Mehmet MARUF
Oldum olası bir kitabı okurken, bu kadar kelimenin, bu kadar sayfanın sonuçta bizi nereye götüreceğini merak ederim. Eğer yazar bir şeyleri yazmaya değer görüyorsa, bunu kâh olayların içinde satır aralarında verirken, kâh kahramanlara hislerini tercüman ettirirken, ya da konuyu direkt düşüncelerine yer vererek izah ederken acaba okuyucu asıl denmesi gerekenin ne kadarını anlar?

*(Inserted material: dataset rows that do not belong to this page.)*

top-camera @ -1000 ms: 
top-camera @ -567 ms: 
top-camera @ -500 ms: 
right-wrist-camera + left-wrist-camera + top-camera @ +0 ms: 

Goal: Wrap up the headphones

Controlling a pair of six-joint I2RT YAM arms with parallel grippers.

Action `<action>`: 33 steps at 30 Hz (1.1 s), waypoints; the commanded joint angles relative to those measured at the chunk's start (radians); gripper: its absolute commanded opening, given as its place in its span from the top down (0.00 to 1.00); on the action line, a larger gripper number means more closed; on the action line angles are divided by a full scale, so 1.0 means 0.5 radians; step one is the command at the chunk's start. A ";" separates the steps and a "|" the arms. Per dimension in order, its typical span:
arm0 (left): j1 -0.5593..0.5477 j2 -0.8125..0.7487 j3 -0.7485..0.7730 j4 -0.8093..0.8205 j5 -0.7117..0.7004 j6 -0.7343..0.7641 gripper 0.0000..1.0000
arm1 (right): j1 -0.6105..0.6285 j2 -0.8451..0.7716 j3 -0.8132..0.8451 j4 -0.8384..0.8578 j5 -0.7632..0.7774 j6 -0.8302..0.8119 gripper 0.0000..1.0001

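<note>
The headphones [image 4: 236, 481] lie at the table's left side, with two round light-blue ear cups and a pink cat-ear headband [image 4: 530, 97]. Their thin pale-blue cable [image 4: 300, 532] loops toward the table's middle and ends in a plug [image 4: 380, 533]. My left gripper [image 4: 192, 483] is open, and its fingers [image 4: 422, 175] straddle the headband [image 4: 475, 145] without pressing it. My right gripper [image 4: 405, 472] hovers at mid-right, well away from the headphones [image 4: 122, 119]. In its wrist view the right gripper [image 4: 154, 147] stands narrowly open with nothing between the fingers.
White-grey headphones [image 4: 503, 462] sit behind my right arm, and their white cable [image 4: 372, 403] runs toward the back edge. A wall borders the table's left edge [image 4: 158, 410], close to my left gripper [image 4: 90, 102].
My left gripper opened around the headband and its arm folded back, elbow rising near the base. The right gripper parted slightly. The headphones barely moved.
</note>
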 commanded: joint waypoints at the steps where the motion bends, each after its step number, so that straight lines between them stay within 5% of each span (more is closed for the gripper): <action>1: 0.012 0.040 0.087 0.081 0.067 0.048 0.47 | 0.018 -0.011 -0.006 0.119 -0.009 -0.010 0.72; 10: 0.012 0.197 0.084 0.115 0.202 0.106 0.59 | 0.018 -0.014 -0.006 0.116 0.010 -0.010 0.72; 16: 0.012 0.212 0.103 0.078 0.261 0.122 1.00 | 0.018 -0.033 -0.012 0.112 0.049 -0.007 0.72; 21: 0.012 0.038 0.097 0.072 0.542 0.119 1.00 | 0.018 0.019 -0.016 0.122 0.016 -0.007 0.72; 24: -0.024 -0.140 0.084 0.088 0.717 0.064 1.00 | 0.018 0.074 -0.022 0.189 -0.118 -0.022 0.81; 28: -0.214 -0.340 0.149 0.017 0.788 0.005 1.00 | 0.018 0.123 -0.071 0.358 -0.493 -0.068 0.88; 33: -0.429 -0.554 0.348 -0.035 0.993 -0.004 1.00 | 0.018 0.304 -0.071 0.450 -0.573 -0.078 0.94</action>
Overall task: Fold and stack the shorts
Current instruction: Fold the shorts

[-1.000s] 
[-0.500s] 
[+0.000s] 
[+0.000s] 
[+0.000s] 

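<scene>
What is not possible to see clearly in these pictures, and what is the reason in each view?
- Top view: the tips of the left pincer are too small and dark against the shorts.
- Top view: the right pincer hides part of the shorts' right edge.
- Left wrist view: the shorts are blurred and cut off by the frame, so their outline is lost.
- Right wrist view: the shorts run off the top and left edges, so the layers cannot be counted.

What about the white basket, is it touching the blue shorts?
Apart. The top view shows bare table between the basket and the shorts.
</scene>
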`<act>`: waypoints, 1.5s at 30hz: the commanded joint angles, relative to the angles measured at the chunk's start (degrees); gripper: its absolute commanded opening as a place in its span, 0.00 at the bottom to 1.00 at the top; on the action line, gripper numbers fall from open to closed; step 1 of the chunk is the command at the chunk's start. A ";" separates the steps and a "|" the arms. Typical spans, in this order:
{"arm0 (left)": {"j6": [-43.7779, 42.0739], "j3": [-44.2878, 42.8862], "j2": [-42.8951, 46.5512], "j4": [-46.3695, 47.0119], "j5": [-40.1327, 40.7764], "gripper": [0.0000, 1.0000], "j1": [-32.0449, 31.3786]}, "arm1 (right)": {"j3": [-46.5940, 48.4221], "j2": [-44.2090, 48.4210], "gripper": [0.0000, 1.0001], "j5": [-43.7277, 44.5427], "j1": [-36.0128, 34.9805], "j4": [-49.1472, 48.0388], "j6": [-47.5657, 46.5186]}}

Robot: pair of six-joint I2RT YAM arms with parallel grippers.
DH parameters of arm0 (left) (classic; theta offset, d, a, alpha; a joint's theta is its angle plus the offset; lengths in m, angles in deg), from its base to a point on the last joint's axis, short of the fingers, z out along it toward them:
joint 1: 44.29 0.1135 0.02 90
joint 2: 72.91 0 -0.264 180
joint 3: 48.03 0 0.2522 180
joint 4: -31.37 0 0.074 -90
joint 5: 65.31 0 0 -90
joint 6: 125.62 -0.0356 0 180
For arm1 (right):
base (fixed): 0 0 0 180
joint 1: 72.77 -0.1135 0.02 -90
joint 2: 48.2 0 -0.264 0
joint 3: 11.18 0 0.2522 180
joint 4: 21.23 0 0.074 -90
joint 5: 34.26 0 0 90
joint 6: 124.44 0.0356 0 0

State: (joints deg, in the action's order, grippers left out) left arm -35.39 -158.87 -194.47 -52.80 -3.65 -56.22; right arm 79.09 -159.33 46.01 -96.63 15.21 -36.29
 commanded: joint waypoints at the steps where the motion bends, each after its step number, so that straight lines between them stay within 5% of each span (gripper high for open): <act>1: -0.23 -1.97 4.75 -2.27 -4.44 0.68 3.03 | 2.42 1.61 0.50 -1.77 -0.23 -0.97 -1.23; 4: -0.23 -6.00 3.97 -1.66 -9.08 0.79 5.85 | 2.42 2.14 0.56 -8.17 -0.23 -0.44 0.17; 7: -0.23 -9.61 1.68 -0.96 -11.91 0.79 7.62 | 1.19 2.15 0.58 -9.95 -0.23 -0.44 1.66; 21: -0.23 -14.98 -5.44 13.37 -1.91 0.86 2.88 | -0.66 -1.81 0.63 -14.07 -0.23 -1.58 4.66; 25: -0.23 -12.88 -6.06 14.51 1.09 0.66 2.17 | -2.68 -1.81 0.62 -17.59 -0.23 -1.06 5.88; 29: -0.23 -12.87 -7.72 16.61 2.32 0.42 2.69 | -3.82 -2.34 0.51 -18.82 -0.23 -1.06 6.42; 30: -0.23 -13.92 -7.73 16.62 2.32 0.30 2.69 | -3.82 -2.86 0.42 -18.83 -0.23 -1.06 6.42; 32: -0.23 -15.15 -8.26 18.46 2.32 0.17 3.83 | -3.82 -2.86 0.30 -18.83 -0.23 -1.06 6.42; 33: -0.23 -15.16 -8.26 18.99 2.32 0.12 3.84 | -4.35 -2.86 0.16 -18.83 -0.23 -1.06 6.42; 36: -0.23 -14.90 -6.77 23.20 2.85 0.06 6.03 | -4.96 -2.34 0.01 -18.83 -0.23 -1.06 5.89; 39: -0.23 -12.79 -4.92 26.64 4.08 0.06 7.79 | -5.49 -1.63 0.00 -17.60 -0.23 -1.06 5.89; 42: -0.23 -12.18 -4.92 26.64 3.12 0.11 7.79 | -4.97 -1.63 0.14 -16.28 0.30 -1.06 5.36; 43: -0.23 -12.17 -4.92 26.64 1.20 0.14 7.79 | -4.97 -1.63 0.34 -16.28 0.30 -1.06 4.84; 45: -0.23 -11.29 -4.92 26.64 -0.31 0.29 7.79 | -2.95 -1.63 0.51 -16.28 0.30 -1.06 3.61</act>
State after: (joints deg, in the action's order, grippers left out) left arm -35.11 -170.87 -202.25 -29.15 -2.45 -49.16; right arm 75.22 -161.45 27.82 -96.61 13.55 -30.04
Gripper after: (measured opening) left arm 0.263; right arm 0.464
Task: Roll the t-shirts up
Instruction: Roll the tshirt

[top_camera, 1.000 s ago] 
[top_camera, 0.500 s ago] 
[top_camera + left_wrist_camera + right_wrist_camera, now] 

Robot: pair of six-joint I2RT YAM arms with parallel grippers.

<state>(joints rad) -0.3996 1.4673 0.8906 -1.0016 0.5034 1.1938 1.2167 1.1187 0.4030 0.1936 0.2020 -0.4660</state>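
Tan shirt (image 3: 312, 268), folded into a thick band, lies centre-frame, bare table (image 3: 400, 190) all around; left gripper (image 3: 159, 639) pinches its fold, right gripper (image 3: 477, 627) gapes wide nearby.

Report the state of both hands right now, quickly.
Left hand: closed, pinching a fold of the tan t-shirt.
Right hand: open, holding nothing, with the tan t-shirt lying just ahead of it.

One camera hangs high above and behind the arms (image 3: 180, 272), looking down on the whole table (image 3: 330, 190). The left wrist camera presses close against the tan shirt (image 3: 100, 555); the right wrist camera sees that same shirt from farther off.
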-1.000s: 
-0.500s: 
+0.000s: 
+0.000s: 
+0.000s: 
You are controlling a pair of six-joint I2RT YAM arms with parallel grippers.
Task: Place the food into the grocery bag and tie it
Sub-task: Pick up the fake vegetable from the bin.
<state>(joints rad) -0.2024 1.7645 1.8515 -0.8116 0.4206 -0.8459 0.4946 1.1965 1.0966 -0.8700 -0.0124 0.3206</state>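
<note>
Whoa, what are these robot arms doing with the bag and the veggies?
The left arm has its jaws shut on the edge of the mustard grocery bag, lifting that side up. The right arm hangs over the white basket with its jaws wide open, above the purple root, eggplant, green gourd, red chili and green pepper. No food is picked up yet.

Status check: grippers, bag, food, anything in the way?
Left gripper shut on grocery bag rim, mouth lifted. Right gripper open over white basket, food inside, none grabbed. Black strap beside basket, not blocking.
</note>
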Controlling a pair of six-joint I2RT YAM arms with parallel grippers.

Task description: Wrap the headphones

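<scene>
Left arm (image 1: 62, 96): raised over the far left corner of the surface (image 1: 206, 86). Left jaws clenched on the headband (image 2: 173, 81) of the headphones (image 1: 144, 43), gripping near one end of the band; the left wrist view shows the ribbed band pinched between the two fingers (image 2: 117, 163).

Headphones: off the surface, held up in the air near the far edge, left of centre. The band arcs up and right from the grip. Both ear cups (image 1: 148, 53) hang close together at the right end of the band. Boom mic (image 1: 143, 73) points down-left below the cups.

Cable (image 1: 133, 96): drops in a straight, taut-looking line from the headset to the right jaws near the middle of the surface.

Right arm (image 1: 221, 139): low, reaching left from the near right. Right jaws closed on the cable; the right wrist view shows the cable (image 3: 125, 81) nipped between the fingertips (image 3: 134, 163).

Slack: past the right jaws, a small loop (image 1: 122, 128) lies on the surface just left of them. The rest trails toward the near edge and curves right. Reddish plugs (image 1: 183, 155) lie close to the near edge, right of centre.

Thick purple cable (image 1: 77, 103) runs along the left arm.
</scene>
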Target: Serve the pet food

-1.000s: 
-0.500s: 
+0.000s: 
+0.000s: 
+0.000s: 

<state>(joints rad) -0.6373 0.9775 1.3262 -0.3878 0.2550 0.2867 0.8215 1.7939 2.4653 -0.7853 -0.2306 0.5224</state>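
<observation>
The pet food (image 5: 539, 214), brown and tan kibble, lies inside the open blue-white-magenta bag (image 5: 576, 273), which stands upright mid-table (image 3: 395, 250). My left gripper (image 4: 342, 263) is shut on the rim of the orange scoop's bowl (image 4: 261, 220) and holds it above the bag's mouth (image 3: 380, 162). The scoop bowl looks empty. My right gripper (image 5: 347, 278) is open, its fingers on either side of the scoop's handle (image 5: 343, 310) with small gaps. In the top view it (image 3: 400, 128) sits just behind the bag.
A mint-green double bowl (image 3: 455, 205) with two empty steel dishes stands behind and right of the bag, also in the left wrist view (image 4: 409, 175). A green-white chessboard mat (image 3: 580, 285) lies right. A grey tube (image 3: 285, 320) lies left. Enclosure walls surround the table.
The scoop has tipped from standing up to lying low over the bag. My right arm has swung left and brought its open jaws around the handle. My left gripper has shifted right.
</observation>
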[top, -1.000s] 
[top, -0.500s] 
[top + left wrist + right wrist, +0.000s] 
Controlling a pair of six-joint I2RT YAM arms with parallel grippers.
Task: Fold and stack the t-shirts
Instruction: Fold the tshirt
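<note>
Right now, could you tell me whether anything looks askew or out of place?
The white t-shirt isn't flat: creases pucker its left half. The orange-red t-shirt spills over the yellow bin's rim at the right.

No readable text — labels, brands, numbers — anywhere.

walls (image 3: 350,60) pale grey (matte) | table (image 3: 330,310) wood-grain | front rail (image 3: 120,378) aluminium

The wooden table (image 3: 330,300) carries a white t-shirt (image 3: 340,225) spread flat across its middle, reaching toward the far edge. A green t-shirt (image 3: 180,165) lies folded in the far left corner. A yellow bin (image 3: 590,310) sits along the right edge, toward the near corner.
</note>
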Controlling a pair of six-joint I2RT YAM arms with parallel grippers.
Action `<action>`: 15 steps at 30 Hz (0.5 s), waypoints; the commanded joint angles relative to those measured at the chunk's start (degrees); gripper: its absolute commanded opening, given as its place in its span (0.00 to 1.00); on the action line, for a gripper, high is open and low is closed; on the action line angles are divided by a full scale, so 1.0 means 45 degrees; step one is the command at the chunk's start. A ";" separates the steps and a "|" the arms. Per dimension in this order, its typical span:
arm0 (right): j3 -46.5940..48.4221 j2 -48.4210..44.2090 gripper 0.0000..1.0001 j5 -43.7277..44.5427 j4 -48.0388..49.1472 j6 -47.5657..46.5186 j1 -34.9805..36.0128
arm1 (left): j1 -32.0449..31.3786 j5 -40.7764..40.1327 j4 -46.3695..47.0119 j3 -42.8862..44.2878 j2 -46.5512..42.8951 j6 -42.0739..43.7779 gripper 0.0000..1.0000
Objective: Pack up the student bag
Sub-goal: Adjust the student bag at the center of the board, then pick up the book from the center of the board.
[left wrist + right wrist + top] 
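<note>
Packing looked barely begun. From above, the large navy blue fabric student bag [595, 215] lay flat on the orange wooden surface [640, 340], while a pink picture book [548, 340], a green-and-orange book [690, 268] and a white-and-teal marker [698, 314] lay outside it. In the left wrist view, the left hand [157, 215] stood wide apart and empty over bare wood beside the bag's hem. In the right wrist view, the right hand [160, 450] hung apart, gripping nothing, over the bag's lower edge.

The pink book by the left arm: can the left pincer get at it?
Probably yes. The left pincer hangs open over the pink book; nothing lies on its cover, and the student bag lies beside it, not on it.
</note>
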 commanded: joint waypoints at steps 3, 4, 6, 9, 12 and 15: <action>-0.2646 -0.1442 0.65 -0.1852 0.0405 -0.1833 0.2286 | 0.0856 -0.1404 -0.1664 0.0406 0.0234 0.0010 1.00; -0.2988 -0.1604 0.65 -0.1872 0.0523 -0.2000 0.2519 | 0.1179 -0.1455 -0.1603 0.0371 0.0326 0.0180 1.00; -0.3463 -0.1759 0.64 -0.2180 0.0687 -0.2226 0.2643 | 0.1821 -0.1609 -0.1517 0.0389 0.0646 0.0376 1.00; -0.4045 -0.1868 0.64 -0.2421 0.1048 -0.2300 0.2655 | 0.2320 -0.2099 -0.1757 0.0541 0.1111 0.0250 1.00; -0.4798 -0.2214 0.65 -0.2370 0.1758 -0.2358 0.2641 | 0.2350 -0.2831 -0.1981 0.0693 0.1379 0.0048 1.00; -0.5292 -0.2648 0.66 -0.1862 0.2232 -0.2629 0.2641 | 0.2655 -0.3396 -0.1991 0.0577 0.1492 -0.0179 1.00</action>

Bu sorular aşağı yukarı okunan her kitapta aklımızda dolaşırken aslında sanat adına ortaya konan bütün eserlerde bu kaygı ortaklaşır. Problem sanatçının ufkunu yakalayabilme çabasıdır. Onunla eser paydasında buluşup aynı dili telaffuz ettiğimizin ayırdına vardığımız zaman maksat hasıl olur. Ki bu çoğu zaman sanatçının fikriyatıyla örtüşmek manasına da gelmeyebilir. Eğer önümüzde bulunan eserde bizden bir şeyler bulabiliyorsak kendi dünyamızın renklerini, motiflerini biraz kırılmayla bile olsa farkedebiliyorsak, yani eser insanlığımızı bize hissettiriyorsa sanat amacına ulaşmış demektir.
Kleinbaum'un "Ölü Ozanlar Derneği" isimli romanının kahramanı Bay Keating, yazarla okuyucu (eser-sanatsever) arasındaki bağıntıyı anlamada önemli ipuçları gösteriyor. Daha önceleri filmi de çekilen romanın öyküsü, dinî geleneğe uygun eğitim veren bir akademide geçiyor. Eğitiminde onur, disiplin, gelenek ve yetkinliği temel ilke edinen okulda bütün öğretmenler klasik yöntemi tercih ederken İngilizce öğretmeni Bay Keating öğrenciye farklı bir yaklaşım içindedir. Bir yandan yaşları 16-17 olan çocukların ergenlikten kaynaklanan problemlerini çözmek yerine çözüm yollarını göstererek yardımcı olurken, diğer yandan kişilik kazandırma gayretindedir. Amacı özgür düşünen bireyler oluşturmaktır. Sonuçta bu çabaları tehlikeli bulunur ve okuldan uzaklaştırılır. Fakat öğrencilerin zihninde istenen yankıyı oluşturmuştur.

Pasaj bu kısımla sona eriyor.